● **Exercise**
Only one span of the listing below should come back. It runs from the line with "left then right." through the line with "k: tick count", and each of its lines must be reproduced exactly.

● **Records to use**
+---+
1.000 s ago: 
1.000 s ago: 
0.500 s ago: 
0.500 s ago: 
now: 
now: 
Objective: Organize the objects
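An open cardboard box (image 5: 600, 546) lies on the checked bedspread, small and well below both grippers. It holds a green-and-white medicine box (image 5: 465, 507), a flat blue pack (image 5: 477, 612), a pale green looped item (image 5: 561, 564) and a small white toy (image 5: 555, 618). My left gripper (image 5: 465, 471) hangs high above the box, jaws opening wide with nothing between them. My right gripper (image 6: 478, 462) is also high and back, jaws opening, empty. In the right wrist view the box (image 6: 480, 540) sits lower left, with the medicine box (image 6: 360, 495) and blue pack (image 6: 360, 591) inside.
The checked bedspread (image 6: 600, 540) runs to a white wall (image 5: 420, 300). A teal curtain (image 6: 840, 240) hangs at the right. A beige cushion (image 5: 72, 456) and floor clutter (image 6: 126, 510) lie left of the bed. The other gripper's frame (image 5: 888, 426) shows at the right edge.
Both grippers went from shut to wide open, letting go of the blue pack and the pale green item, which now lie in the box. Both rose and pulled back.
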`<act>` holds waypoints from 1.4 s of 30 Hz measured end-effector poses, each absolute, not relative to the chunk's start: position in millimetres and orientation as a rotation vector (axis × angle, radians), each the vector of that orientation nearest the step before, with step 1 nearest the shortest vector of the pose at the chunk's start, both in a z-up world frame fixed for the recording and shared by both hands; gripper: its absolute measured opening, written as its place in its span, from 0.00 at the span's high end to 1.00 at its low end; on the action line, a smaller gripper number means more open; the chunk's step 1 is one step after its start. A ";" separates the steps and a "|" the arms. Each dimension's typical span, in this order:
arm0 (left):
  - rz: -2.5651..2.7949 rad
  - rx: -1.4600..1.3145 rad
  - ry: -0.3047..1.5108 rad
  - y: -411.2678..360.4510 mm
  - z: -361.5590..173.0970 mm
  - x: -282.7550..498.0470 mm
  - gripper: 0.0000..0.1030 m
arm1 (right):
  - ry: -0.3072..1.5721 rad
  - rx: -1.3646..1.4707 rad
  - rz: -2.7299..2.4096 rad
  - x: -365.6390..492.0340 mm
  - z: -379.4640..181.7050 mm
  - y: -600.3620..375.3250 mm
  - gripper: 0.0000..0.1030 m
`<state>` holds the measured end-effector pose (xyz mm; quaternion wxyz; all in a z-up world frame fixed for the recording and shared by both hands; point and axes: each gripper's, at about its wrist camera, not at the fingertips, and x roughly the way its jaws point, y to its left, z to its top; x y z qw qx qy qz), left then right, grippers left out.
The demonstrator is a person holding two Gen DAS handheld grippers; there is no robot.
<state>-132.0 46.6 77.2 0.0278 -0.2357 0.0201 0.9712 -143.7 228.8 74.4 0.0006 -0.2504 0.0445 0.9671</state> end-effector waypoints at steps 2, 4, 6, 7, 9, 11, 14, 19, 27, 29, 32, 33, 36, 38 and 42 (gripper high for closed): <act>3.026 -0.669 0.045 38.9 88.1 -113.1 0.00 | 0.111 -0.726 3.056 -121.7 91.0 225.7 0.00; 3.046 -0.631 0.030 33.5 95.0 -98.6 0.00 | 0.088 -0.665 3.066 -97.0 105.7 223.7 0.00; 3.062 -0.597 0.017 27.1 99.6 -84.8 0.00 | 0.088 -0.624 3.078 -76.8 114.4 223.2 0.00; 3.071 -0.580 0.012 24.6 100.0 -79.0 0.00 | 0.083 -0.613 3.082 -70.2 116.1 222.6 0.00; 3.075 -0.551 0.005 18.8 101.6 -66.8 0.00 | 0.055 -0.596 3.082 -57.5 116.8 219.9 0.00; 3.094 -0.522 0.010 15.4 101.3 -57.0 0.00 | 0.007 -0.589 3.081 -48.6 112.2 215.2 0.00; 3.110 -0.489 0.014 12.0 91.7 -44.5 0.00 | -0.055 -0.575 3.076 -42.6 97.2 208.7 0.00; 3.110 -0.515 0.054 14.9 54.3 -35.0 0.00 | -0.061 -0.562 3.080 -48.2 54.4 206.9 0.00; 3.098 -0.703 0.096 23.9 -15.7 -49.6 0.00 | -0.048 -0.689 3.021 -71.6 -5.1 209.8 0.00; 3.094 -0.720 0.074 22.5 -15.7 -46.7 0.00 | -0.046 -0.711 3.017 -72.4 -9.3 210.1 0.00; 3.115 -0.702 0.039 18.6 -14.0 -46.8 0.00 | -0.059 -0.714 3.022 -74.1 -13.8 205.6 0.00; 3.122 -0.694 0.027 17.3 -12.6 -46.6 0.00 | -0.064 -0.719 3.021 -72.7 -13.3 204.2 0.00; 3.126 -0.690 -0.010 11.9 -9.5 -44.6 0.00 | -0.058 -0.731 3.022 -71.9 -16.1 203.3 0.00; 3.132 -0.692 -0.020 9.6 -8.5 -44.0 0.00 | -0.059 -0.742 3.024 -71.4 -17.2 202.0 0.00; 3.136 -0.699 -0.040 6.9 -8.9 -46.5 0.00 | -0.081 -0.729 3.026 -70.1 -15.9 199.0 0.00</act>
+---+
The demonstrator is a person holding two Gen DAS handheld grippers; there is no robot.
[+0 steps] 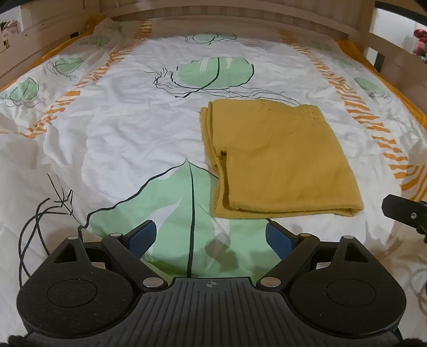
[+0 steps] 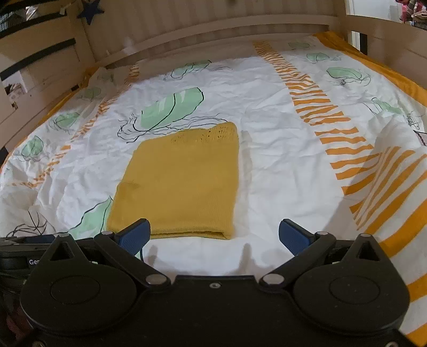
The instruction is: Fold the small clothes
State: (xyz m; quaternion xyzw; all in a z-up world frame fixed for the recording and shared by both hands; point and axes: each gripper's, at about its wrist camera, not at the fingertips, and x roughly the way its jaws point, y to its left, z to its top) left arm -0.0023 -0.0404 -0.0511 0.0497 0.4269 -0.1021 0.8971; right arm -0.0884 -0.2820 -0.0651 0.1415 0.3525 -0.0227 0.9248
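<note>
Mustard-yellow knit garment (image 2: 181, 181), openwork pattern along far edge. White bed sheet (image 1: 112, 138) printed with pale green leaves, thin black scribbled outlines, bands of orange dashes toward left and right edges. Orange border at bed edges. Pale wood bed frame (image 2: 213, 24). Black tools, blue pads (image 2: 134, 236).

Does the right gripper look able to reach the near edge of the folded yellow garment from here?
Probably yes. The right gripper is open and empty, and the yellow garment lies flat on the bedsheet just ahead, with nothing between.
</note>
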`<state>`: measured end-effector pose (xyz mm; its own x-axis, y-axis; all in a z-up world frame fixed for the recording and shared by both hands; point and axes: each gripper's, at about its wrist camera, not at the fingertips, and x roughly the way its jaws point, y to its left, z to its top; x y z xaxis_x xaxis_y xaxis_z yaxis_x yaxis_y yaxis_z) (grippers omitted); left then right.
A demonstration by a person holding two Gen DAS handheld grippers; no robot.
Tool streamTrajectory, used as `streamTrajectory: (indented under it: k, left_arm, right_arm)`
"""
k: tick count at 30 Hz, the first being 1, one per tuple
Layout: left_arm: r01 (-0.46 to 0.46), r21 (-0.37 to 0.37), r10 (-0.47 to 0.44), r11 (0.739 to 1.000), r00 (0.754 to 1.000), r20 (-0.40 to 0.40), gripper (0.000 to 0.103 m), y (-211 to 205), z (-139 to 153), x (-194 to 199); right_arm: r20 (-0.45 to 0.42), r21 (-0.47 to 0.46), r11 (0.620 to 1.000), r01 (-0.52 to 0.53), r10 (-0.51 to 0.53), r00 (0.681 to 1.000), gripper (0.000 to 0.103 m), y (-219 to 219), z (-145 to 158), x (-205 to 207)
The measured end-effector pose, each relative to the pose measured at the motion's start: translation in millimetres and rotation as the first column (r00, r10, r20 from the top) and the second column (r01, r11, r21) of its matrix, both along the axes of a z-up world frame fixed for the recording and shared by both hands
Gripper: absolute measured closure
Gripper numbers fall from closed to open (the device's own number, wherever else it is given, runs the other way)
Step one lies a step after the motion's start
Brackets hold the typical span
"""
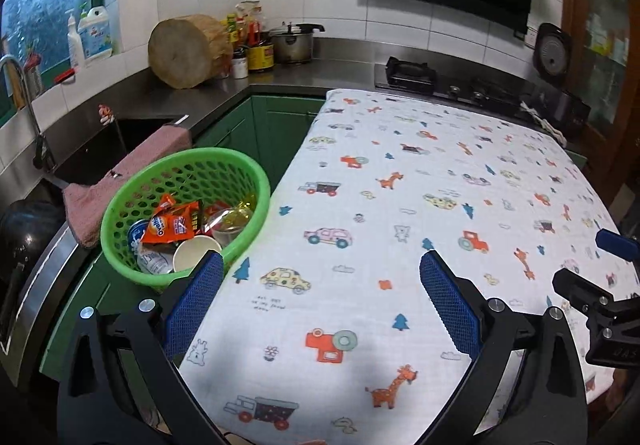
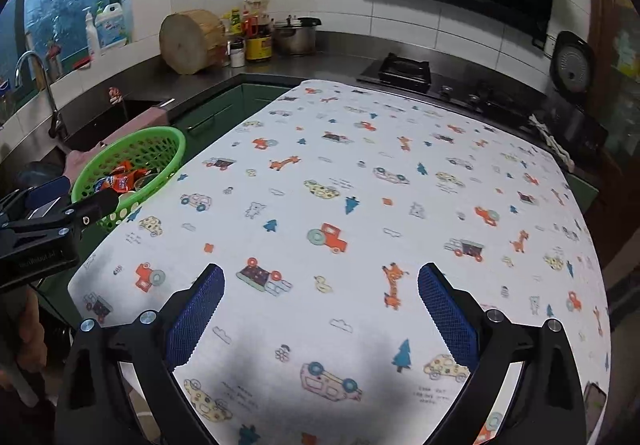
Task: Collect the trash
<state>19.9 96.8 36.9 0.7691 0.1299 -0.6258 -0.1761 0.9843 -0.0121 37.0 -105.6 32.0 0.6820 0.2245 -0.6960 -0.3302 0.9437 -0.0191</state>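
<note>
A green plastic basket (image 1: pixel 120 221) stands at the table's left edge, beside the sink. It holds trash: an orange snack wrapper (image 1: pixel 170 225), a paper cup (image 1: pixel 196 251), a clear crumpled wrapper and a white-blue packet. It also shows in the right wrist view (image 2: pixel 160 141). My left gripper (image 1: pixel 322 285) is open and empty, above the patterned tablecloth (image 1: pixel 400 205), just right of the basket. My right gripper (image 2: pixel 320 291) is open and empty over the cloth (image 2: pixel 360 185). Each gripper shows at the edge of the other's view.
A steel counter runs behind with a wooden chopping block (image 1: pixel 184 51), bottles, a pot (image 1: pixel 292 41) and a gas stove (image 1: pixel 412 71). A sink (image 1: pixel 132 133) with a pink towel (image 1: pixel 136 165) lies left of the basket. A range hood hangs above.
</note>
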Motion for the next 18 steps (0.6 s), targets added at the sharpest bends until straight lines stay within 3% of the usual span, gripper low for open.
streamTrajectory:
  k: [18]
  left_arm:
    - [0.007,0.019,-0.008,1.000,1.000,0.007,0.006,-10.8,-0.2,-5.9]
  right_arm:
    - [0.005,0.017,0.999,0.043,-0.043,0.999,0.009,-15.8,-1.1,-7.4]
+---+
● **Your solution**
`<state>`: measured end-effector pose (xyz mm; its own x-axis, y-axis; all in a z-up world frame fixed for the recording and shared by both hands; point and axes: each gripper's, at about its wrist camera, not at the fingertips, and x roughly the way its jaws point, y to its left, z to its top; x y z xaxis_x xaxis_y xaxis_z yaxis_x yaxis_y yaxis_z) (grippers omitted); left then right.
A demonstration by a person holding two Gen DAS handheld grippers; no robot.
Tool streamTrajectory, used as `streamTrajectory: (indented under it: k, left_arm, right_arm)`
"""
k: tick count at 30 Hz, the first being 1, one per tuple

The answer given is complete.